[Work task]
Identify each line below that contains the word "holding", and copy it out.

───

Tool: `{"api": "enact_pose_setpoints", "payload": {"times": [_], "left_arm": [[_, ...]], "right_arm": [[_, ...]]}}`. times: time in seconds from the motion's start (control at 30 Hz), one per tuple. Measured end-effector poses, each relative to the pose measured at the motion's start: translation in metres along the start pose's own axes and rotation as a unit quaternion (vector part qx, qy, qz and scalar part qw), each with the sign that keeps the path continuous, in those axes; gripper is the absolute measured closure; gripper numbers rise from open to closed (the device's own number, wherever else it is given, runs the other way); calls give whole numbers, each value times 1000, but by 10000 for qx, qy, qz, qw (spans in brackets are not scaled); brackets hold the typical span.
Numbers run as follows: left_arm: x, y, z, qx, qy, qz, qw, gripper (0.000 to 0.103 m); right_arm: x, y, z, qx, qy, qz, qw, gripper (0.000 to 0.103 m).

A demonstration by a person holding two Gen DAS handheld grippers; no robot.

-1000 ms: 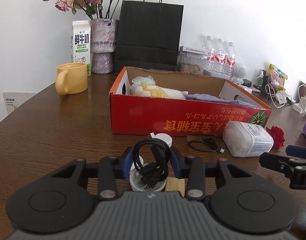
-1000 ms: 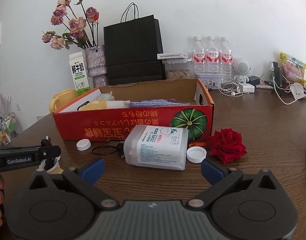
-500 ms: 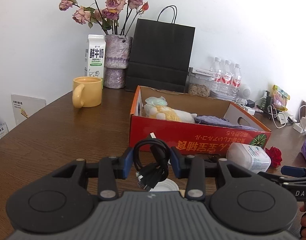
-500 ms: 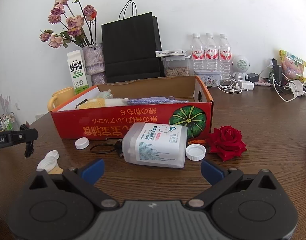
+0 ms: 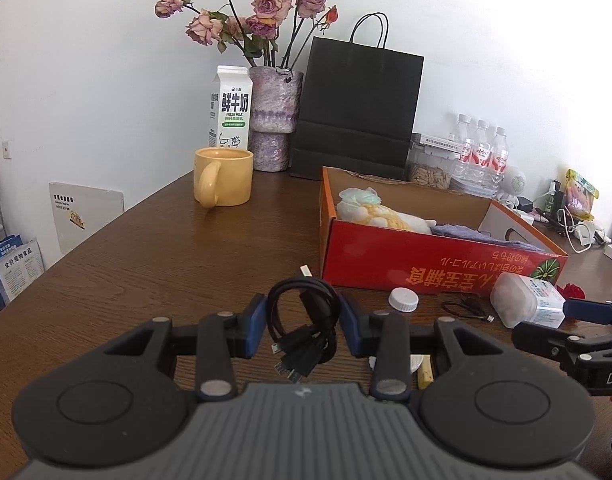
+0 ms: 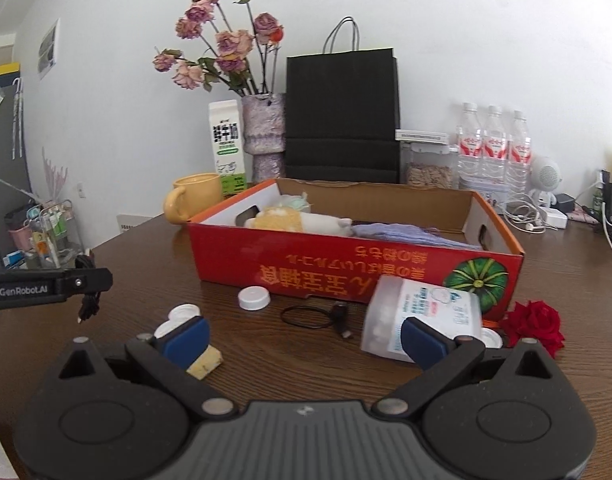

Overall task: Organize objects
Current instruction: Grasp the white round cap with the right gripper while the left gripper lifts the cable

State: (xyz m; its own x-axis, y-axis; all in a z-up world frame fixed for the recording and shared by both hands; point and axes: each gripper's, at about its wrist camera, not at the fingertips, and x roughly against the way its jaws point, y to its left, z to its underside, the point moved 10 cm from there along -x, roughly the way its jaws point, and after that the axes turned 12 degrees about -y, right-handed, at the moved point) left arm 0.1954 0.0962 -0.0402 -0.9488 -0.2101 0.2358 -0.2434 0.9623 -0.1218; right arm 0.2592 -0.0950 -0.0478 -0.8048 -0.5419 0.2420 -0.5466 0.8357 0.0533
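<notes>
My left gripper (image 5: 302, 322) is shut on a coiled black cable (image 5: 306, 328) and holds it above the brown table, left of the red cardboard box (image 5: 425, 268). That box holds a plush toy (image 5: 369, 210) and a folded purple cloth (image 6: 401, 234). My right gripper (image 6: 302, 334) stands open and empty over the table in front of the box (image 6: 345, 268). A clear plastic container (image 6: 421, 314) lies on its side by its right finger. The left gripper (image 6: 90, 280) with the dangling cable shows at the left edge of the right wrist view.
On the table lie white caps (image 6: 254, 298), a thin black cable loop (image 6: 313, 314), a yellow block (image 6: 206, 362) and a red rose (image 6: 535, 322). Behind the box stand a yellow mug (image 5: 224, 178), milk carton (image 5: 230, 110), flower vase (image 5: 272, 120), black paper bag (image 5: 357, 112) and water bottles (image 6: 493, 146).
My left gripper has carried the black cable up and to the left, away from the caps it hung over. My right gripper has swung left, so the plastic container now sits at its right.
</notes>
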Motion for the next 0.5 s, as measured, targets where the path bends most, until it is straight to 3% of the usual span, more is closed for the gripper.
{"api": "enact_pose_setpoints", "payload": {"times": [0.5], "left_arm": [[6,35,3,223,-9,-140,9997,63]], "right_arm": [[-50,86,20,418,770,-899,9921,15]]}}
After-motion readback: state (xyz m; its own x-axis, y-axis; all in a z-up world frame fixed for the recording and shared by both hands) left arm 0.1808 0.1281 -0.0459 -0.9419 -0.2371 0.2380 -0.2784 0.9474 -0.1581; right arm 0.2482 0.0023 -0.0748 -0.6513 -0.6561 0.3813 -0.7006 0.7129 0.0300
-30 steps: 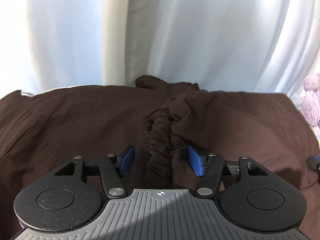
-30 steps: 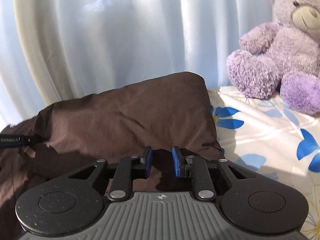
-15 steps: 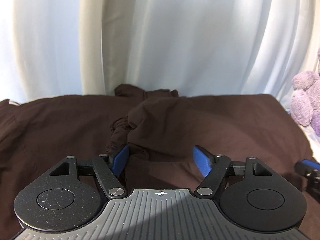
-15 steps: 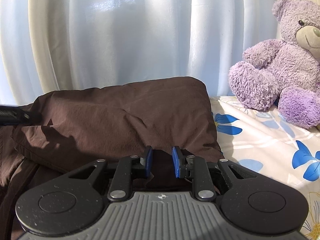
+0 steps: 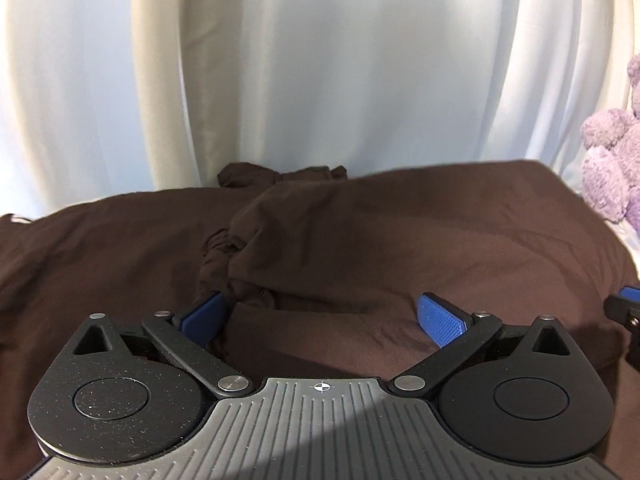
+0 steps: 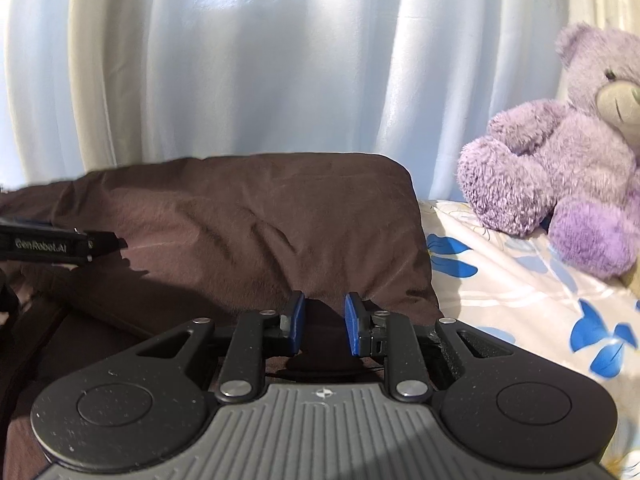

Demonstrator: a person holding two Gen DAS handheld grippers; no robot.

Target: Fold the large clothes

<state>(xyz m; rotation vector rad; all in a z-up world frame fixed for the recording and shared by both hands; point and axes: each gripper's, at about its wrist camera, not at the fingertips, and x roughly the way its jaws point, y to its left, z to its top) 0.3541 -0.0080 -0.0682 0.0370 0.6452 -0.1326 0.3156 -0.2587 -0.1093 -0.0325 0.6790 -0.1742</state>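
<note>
Pale, sheer curtain (image 5: pixel 320 80) cloth hangs in long vertical pleats across the whole background of both views, with a cream, thicker fold running down at the left.

Below it lies the brown garment (image 5: pixel 400 240), a large matte, finely creased fabric spread over the bed (image 6: pixel 520 280). In the left wrist view its right part is folded over into a smooth, puffy slab, while a gathered, ruffled edge bunches in the middle and a crumpled bit sticks up at the far side by the curtain. In the right wrist view the folded slab ends in a rounded corner just beside the bare bedsheet, a cream cloth printed with blue flowers.

A purple teddy bear (image 6: pixel 560 180), shaggy and plush, sits on the sheet at the right, apart from the garment.

The left tongs (image 5: pixel 324 316) have just been opening and now stand spread wide, their blue ribbed pads well apart above the brown cloth; the left pad is just beside the gathered edge, and neither pad presses on anything.

The right tongs (image 6: pixel 322 320) are nearly closed at the near edge of the folded slab, a narrow gap showing between the blue pads; dark cloth lies in that gap, but whether the pads pinch it cannot be told.

No containers appear in either view.
</note>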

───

[Solution]
A demonstration by a person holding two Gen DAS handheld grippers; no robot.
Demonstrator: a person holding two Gen DAS handheld grippers; no robot.

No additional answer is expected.